Secret Honor draws from a play by Donald Freed and Arnold M. Stone. Richard Nixon (Philip Baker Hall) locks himself in a private study with liquor, a handgun and a tape recorder. He fulminates against his enemies, defends his conduct as President, lashes out at enemies real and imagined. Riddled with guilt and self-loathing, Nixon even contemplates suicide - or is a political comeback more palatable?
Altman and the playwrights have clearly done their research: Honor inundates us with Nixonian arcana. We hear at great, albeit disjointed length about Nixon's troubled childhood in Whittier, his stern father and smothering mother, his thoughts about marriage and the media and Checkers and Henry Kissinger. No stone of Nixon's life, career or thought process remains unturned. If this were a term paper we'd give Altman a passing grade, but Secret Honor purports to be entertainment.
What is Altman on about, exactly? At best, Secret Honor reduces Nixon - one of the 20th Century's most complex, fascinating figures - to a lunatic sideshow. He raves, he swears, bellows and pleads - he barks like a dog, for God's sake. When not cussing and screaming, he fumbles with a tape recorder, watches surveillance monitors like a Bond villain and waves a pistol around. His fulminations grow utterly exhausting after 15 minutes - and there's 75 more to go.

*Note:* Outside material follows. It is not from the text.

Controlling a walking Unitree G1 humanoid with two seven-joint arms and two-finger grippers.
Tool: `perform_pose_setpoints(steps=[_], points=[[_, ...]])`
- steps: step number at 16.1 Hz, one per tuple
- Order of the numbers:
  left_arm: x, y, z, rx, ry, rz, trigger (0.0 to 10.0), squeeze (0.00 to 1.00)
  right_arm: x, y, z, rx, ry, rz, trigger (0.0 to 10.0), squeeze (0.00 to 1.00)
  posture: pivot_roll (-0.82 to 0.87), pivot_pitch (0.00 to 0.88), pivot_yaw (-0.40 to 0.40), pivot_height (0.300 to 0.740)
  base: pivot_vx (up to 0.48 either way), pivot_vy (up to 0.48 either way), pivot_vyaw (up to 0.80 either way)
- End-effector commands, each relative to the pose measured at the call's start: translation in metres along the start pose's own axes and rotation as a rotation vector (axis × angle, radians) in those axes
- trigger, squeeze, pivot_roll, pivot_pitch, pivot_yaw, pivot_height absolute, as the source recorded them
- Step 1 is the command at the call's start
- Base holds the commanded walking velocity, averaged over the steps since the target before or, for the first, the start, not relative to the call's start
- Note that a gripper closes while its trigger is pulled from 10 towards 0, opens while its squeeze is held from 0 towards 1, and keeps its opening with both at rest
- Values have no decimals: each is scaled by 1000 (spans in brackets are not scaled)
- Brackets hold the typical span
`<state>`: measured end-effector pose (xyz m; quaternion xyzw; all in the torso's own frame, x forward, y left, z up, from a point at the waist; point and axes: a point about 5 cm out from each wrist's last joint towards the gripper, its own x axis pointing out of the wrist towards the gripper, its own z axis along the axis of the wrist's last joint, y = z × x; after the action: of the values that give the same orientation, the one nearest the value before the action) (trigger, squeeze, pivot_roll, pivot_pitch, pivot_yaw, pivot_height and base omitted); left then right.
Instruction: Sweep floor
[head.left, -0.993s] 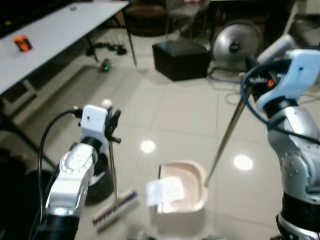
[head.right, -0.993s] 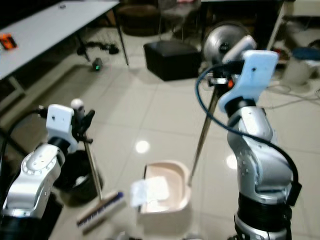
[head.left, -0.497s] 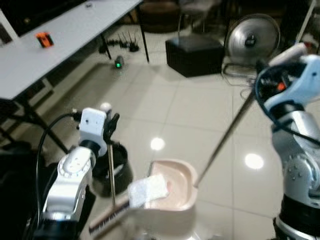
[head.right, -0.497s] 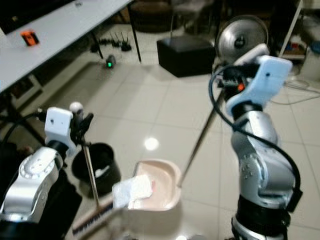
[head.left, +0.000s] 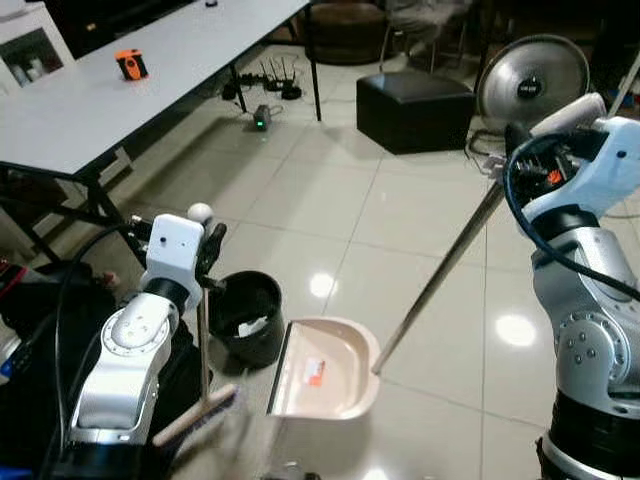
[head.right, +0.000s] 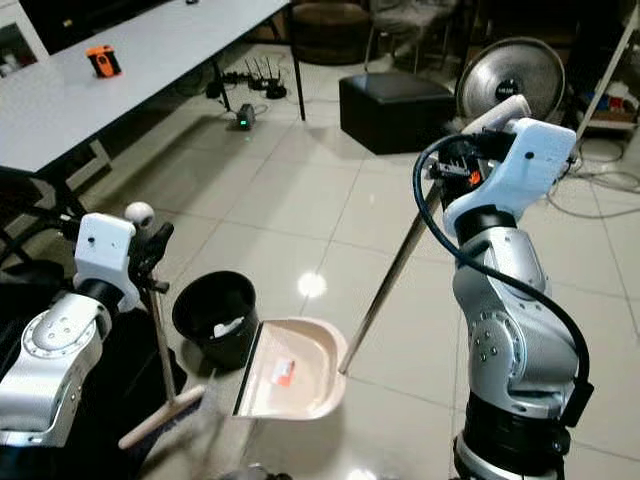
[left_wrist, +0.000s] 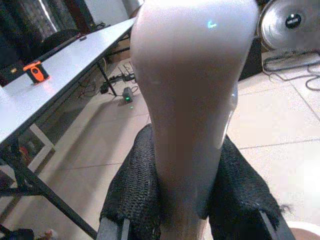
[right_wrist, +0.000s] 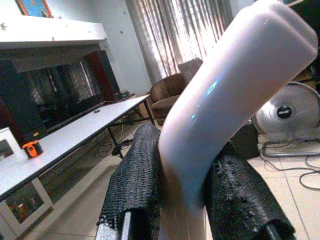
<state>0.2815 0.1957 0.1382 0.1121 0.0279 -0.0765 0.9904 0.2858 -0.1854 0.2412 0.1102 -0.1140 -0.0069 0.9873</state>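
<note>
Fingers (left_wrist: 135, 195) clamp upright broom (head.left: 203, 350); right fingers (right_wrist: 135, 190) clamp slanted dustpan (head.left: 325, 370) handle.

Your head cameras look forward and down, well above both grippers, sharing the dustpan (head.left: 325, 370) and bin (head.left: 246, 315). Each wrist camera sits just behind its fingers (left_wrist: 135, 185), very close, facing out toward the grey table (right_wrist: 65, 137).

No text, label, brand, number or sign could be read on anything in the pictures.
</note>
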Motion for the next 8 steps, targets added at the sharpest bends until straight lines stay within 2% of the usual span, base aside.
perform_pose_setpoints(steps=[1,3,4,8], points=[[-1,1,7,0,-21,8,10000,0,-2,-2,8,-12,-47,-6,10000,0,-22,44,119,740,0,0,0],[-3,2,6,18,-16,10,10000,0,-4,-5,6,-58,-32,-7,10000,0,-22,48,120,740,0,0,0],[-3,4,5,9,-15,26,10000,0,-5,-5,5,-116,-20,0,10000,0,-24,49,119,740,0,0,0],[4,10,12,-2,-38,147,10000,0,-8,3,-8,-207,-2,40,10000,0,-27,51,110,740,0,0,0]])
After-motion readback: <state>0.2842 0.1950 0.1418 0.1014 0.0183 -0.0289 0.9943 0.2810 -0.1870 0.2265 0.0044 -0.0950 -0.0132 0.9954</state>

Philip Baker Hall plays Nixon so gratingly over-the-top, all bellowing rage and theatrical stares, that it's impossible to empathize even in his more vulnerable moments. Certainly he doesn't capture the Nixon of the Watergate tapes, more of a collected sociopath than raving lunatic. The real Dick Nixon mixed ruthless ambition and destructive neurosis with flashes of brilliance. This Nixon is so schizo he couldn't drool into a cup. Honor doesn't even build to a crescendo because it starts at 11 and stays there.
Secret Honor opens with a title claiming that the film marks "an attempt to understand" Nixon. About the only "understanding" I gleaned from it as that Americans twice elected a nutjob to the White House. Ultimately Honor resembles its protagonist: puffed full of hot air, bursting with incoherent rage, and finally intolerable.